And as Lizzie pointed out, the influence of the German Expressionist films of the twenties on all the future comics creators who saw them as kids cannot be overstated. For example, Finger and Kane freely admitted that the appearance of the Joker was based on Conrad Veidt in The Man Who Laughs.

This is very true, I've always thought that the Noir look was an echo ... Americans picked it up from European silents, bounced it back across the pond as 1930s gangster films, caught the ball from the post war French and then made the great American Noirs of the late '40s and early '50s. But all art works like that film is just a bit faster in it's hand off because of the numbers of people involved in each project and the fact that the same people actually refined their product as they moved from one continent to another. Each bounce refined the aesthetic until it became iconic short hand in the 1980s. That's the way good storytelling works and why children's stories have some of the most refined structure and thematic elements in literature; they have been told rather than written and, because the storyteller wants to please his or her audience, the tale is improved as it's passed along.

In earlier posts, Lizzie explained that Technicolor basically had a monopoly on color film in the '40s and into the '50s and that the company opposed "desaturation" as it wanted its color to be super bright, "to pop" (in truth, over stylized). Okay, I just watched "Meet Me in St. Louis" (I have no idea why) and there is no way film noir was taking off with that kind of color.
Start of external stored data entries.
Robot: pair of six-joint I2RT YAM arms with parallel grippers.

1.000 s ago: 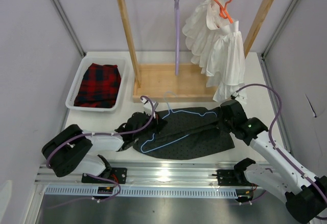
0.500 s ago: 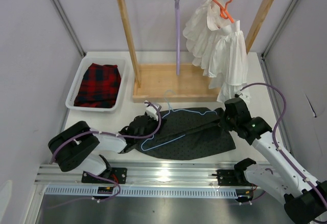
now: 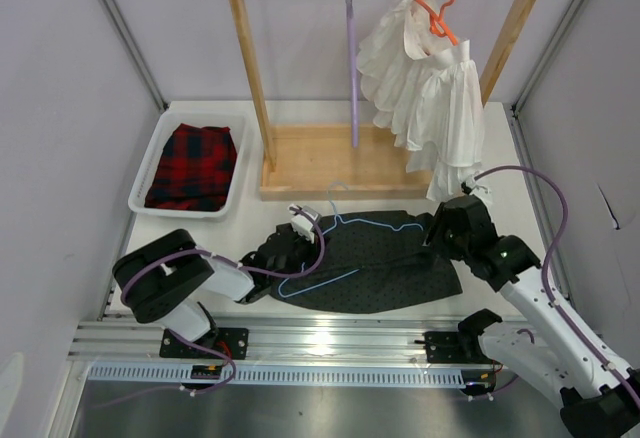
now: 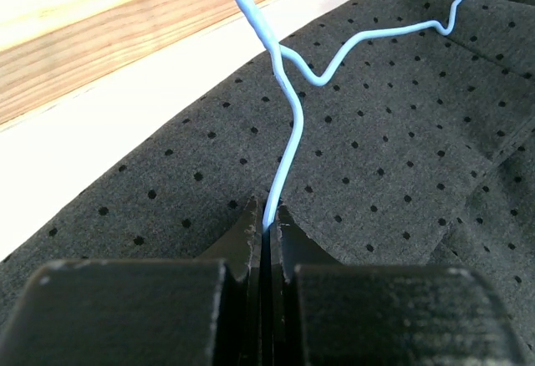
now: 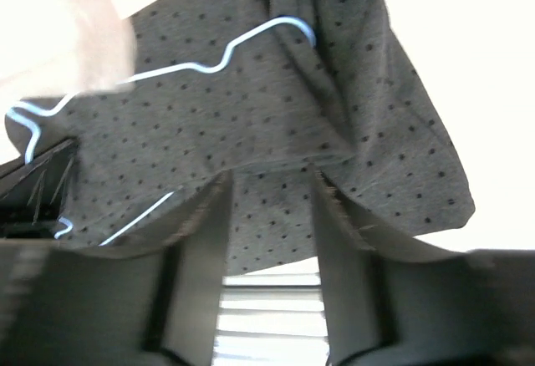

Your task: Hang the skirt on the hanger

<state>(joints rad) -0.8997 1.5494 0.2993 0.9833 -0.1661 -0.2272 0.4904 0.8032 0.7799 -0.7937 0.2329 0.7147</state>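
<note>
Hanger [image 4: 290, 144] sat pinched in your left jaws, likely to steady it on the dotted skirt [image 4: 401, 132]; your right jaws hung spread over the fabric, holding nothing.

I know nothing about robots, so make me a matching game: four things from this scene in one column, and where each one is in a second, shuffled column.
Things:
1. skirt
2. blue hanger
3. plaid garment
4. white garment

Places:
A. in the bin
B. pinched by the left gripper
C. spread on the table
D. hanging from the orange hanger

Pairs: 1-C, 2-B, 3-A, 4-D.
</note>
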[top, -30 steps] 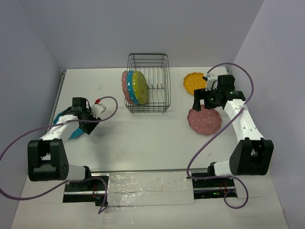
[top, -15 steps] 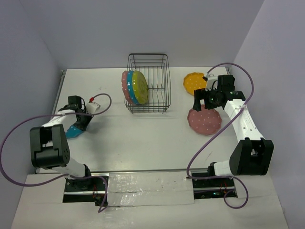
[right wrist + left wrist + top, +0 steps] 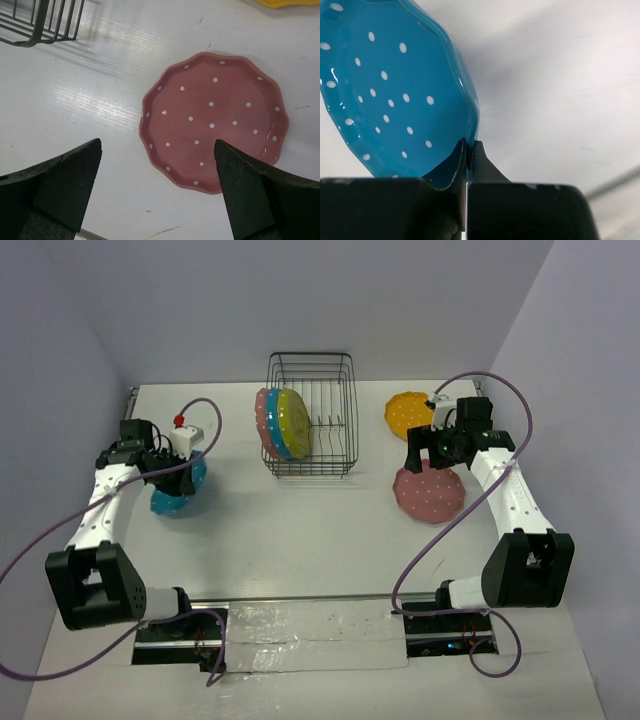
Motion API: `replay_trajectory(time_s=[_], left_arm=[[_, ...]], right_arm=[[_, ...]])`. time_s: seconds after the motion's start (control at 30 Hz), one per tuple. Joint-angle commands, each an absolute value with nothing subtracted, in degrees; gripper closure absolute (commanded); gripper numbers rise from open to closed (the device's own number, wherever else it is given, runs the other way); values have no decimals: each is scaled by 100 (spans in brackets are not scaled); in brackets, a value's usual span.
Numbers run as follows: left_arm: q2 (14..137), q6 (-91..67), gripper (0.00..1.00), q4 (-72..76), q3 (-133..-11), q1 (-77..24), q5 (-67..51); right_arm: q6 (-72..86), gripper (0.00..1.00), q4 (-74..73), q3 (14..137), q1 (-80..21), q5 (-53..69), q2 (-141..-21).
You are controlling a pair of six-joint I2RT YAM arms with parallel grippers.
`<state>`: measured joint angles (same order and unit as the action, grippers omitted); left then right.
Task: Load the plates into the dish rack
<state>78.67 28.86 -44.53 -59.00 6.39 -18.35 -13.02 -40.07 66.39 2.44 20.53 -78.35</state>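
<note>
Top external view gives you a matte white table, boxed by plain lavender walls. Your left hand is clenched on the rim of a glossy, scalloped teal plate at the left. Your right hand gapes above a dotted pink plate lying flat. Farther back, the black wire rack holds three plates upright; an orange-yellow plate lies right of it.
</note>
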Motion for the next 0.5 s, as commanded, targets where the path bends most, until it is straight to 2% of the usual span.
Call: replay_trajectory(time_s=[0.0, 0.23, 0.33, 0.47], left_arm=[[7252, 2260, 100, -5519, -6635, 650, -3593], [6882, 1215, 100, -5757, -7609, 738, -4806], [6830, 741, 100, -5722, -8006, 738, -5728], [6776, -428, 100, -4863, -8507, 738, -6546]], right_arm=[[-1283, 0, -3973, 6785, 211, 2197, -7769], [-1266, 0, -3990, 6864, 220, 2294, -7787], [-1274, 0, -4025, 6899, 211, 2311, -7805], [-1275, 0, -4017, 6882, 211, 2338, -7813]])
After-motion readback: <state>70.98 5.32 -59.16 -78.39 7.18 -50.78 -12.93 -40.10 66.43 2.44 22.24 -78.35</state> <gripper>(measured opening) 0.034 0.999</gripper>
It's very hard to look dark and brooding / for life to look angry and oppressive when everything looks like it was colored in from a box of Crayola crayons. No doubt, there have been some outstanding noir films done in color and more will be, but could noir have been fully birthed and flourished in '40s Technicolor - I doubt it.

Technically, Technicolor could have lent itself wonderfully to dark and moody and possibly very saturated color. It offered a level of control in the color timing that was hard to achieve prior to the digital processes. That's not the "Technicolor Look" but to do Noir in color I personally wouldn't desaturate -- that's just pretending to be black and white-ish -- I'd ramp up the garish color and use the process to buy myself a lot of shadow detail while still letting things be dark.
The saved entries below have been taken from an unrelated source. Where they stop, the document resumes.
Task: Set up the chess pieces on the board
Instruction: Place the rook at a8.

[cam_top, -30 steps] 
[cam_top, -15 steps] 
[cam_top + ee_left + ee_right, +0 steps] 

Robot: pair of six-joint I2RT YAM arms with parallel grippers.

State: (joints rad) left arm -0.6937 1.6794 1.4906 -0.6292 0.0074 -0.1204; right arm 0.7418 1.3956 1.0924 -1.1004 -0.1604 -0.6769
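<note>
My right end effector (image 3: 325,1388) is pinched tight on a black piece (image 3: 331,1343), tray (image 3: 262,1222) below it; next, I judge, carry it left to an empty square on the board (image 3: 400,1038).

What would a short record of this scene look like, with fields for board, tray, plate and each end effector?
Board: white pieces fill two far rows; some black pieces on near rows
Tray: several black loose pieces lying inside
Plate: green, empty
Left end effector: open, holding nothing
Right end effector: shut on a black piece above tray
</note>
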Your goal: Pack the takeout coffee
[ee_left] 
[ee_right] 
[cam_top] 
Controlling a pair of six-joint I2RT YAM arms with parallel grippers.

At the time, however, color was disliked by many directors and cameramen because it was a giant pain in the ass. Different types of film stock and filters had to be used depending on indoor or outdoor lighting (what we now call white balance), make up issues, colors in costumes had to be complimentary, in night or dark shots unwanted things could be hidden under black drapes, shadows easily could be painted into sets (though I saw this still being done in color on the sets to One From The Heart in the '80s), weather and cloud cover had trouble matching and post was also more expensive and complicated. Color slowed production down dramatically. Of course there were plenty who, just like sound, thought it was simply going to be a fad or gimmick.

Here's a one.... Rebel Without a Cause has a noir feel for me. No detectives, but it has that darkness, the anti-hero, the meaningless death, the slightly risque (for the times) element (implied homosexuality).... and yet not only is it in colour, but the biggest visual impact in it is that very red of Jim Stark's jacket....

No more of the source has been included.